#### [Aim of the exercise]
Please return each record below exactly, with nothing left out.

#### [Information provided]
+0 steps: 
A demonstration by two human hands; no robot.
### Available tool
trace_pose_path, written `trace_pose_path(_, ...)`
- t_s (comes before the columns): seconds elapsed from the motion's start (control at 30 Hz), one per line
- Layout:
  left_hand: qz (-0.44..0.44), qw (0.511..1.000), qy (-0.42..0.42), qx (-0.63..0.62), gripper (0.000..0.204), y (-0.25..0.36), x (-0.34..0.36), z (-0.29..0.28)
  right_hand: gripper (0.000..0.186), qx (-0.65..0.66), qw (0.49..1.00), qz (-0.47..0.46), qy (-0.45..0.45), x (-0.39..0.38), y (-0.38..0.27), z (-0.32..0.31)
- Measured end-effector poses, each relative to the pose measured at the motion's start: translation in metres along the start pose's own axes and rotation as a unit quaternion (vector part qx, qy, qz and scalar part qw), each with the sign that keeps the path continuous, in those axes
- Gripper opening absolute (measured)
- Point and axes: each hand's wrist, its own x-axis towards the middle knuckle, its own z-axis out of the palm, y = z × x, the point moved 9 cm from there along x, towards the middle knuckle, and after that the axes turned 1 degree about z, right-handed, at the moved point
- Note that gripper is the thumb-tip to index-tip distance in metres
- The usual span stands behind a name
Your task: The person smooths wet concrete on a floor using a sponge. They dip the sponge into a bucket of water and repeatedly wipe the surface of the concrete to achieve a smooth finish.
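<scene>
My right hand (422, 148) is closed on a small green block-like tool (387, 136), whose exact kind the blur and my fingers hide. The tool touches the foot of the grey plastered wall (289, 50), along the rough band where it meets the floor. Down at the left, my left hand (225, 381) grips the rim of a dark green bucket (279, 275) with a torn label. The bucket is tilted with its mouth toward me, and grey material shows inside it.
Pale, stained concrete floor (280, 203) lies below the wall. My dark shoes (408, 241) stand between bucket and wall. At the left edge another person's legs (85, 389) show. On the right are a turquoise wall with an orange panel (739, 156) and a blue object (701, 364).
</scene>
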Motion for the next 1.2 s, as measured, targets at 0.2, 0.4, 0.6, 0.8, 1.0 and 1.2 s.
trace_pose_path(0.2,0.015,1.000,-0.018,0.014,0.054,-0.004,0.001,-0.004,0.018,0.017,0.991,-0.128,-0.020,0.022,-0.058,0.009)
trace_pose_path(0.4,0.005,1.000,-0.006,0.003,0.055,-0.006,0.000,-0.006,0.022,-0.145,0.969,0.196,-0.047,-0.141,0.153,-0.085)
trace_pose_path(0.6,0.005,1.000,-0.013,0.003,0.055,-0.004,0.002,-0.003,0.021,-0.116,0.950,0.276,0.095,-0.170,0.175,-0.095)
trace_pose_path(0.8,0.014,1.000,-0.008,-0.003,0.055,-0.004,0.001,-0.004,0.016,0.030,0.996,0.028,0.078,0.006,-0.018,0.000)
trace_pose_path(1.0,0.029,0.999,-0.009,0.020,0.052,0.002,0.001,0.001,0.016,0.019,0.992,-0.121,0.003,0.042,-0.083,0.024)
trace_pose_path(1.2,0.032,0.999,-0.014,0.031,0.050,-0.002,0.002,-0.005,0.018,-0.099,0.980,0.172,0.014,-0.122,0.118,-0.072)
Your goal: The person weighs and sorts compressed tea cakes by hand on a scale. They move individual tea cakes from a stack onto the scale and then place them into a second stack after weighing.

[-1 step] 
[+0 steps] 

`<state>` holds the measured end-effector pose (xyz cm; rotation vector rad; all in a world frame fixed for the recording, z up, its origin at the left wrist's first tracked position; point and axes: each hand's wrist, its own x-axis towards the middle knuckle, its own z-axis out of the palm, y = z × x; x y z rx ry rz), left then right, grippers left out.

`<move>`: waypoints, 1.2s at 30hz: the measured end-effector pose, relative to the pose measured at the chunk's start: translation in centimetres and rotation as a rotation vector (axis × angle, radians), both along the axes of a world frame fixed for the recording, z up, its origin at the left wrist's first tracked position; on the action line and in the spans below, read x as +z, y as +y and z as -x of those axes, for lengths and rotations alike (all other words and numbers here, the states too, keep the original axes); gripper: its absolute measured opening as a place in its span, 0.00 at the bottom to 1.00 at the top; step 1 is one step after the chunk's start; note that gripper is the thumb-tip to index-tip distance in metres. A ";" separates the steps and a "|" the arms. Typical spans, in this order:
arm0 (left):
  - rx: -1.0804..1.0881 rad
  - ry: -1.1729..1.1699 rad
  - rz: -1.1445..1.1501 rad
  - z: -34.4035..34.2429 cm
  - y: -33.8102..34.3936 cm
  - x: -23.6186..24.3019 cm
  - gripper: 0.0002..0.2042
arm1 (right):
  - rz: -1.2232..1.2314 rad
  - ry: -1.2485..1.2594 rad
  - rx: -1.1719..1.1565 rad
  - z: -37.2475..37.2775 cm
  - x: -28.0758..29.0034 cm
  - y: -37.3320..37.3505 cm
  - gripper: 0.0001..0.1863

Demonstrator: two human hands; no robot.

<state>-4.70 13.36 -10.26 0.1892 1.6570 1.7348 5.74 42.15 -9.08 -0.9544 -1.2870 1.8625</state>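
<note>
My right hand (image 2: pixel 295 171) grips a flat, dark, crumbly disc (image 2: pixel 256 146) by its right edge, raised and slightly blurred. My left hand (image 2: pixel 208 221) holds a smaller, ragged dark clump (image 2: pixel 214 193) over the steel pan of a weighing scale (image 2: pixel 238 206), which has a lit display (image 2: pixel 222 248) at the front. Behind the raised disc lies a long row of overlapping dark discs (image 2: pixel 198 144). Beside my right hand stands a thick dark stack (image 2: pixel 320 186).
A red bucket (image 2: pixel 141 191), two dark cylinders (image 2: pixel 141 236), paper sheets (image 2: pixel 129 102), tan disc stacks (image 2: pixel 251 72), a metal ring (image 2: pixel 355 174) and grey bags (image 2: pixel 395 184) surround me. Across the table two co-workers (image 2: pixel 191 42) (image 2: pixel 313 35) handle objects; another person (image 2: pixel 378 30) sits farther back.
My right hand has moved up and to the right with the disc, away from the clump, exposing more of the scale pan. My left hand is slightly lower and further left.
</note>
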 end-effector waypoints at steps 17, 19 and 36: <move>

#### [Answer box]
+0 steps: 
A demonstration by two human hands; no robot.
### Available tool
trace_pose_path, written `trace_pose_path(_, ...)`
- t_s (comes before the columns): seconds elapsed from the motion's start (control at 30 Hz), one per line
- Layout:
  left_hand: qz (-0.44..0.44), qw (0.511..1.000), qy (-0.42..0.42), qx (-0.63..0.62), gripper (0.000..0.204), y (-0.25..0.36), x (-0.34..0.36), z (-0.29..0.28)
  right_hand: gripper (0.000..0.186), qx (-0.65..0.66), qw (0.49..1.00), qz (-0.47..0.46), qy (-0.45..0.45), x (-0.39..0.38), y (-0.38..0.27), z (-0.32..0.31)
- Measured end-effector poses, each relative to the pose measured at the motion's start: translation in metres along the start pose's own axes and rotation as a unit quaternion (vector part qx, qy, qz and scalar part qw), each with the sign that keeps the path continuous, in those axes
- Gripper opening absolute (measured)
- Point and axes: each hand's wrist, its own x-axis towards the middle knuckle, its own z-axis out of the palm, y = z × x, the point moved 9 cm from there along x, towards the middle knuckle, and after that the axes turned 1 degree about z, right-handed, at the moved point
- Note that gripper is the thumb-tip to index-tip distance in metres
- The usual span stands behind a name
Your task: The person smooths wet concrete on a floor using a sponge. They dip the sponge into a bucket of water and repeatedly wipe the surface of the concrete to achieve a smooth finish.
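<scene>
My right hand (422, 148) is closed on a small green block-like tool (387, 136), whose exact kind the blur and my fingers hide. The tool touches the foot of the grey plastered wall (289, 50), along the rough band where it meets the floor. Down at the left, my left hand (225, 381) grips the rim of a dark green bucket (279, 275) with a torn label. The bucket is tilted with its mouth toward me, and grey material shows inside it.
Pale, stained concrete floor (280, 203) lies below the wall. My dark shoes (408, 241) stand between bucket and wall. At the left edge another person's legs (85, 389) show. On the right are a turquoise wall with an orange panel (739, 156) and a blue object (701, 364).
</scene>
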Motion for the next 1.2 s, as measured, targets at 0.2, 0.4, 0.6, 0.8, 1.0 and 1.2 s.
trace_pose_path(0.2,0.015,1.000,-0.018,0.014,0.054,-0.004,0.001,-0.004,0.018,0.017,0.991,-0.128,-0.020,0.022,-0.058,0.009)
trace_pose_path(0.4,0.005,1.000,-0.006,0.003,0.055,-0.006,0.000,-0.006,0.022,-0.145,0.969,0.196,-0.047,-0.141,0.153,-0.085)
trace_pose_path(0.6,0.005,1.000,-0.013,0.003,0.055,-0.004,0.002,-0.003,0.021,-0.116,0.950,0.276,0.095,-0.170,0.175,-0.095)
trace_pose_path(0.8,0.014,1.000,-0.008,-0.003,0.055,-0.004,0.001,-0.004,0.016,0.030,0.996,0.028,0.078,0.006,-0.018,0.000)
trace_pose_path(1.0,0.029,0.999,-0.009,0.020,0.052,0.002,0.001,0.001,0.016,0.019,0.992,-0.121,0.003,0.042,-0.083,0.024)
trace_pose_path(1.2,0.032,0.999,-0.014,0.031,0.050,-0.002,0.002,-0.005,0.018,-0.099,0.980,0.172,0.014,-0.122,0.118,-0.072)
Your goal: The person weighs and sorts compressed tea cakes by hand on a scale. They move individual tea cakes from a stack onto the scale and then place them into a second stack after weighing.

[-1 step] 
[+0 steps] 

`<state>` holds the measured end-effector pose (xyz cm; rotation vector rad; all in a world frame fixed for the recording, z up, its origin at the left wrist's first tracked position; point and axes: each hand's wrist, its own x-axis towards the middle knuckle, its own z-axis out of the palm, y = z × x; x y z rx ry rz), left then right, grippers left out.

`<move>`: waypoints, 1.2s at 30hz: the measured end-effector pose, relative to the pose measured at the chunk's start: translation in centimetres and rotation as a rotation vector (axis × angle, radians), both along the axes of a world frame fixed for the recording, z up, its origin at the left wrist's first tracked position; on the action line and in the spans below, read x as +z, y as +y and z as -x of those axes, for lengths and rotations alike (all other words and numbers here, the states too, keep the original axes); gripper: its absolute measured opening as a place in its span, 0.00 at the bottom to 1.00 at the top; step 1 is one step after the chunk's start; note that gripper is the thumb-tip to index-tip distance in metres. A ";" separates the steps and a "|" the arms. Typical spans, in this order:
arm0 (left):
  - rx: -1.0804..1.0881 rad
  - ry: -1.1729..1.1699 rad
  - rz: -1.1445..1.1501 rad
  - z: -34.4035..34.2429 cm
  - y: -33.8102..34.3936 cm
  - x: -23.6186..24.3019 cm
  - gripper: 0.0002..0.2042
arm1 (right):
  - rz: -1.2232..1.2314 rad
  - ry: -1.2485..1.2594 rad
  - rx: -1.1719..1.1565 rad
  - z: -37.2475..37.2775 cm
  - x: -28.0758..29.0034 cm
  - y: -37.3320..37.3505 cm
  - gripper: 0.0001..0.1863

Demonstrator: two human hands; no robot.

<state>-4.70 13.36 -10.26 0.1892 1.6570 1.7348 5.74 42.15 -9.08 -0.9544 -1.2870 1.8625</state>
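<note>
My right hand (image 2: pixel 295 171) grips a flat, dark, crumbly disc (image 2: pixel 256 146) by its right edge, raised and slightly blurred. My left hand (image 2: pixel 208 221) holds a smaller, ragged dark clump (image 2: pixel 214 193) over the steel pan of a weighing scale (image 2: pixel 238 206), which has a lit display (image 2: pixel 222 248) at the front. Behind the raised disc lies a long row of overlapping dark discs (image 2: pixel 198 144). Beside my right hand stands a thick dark stack (image 2: pixel 320 186).
A red bucket (image 2: pixel 141 191), two dark cylinders (image 2: pixel 141 236), paper sheets (image 2: pixel 129 102), tan disc stacks (image 2: pixel 251 72), a metal ring (image 2: pixel 355 174) and grey bags (image 2: pixel 395 184) surround me. Across the table two co-workers (image 2: pixel 191 42) (image 2: pixel 313 35) handle objects; another person (image 2: pixel 378 30) sits farther back.
My right hand has moved up and to the right with the disc, away from the clump, exposing more of the scale pan. My left hand is slightly lower and further left.
</note>
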 end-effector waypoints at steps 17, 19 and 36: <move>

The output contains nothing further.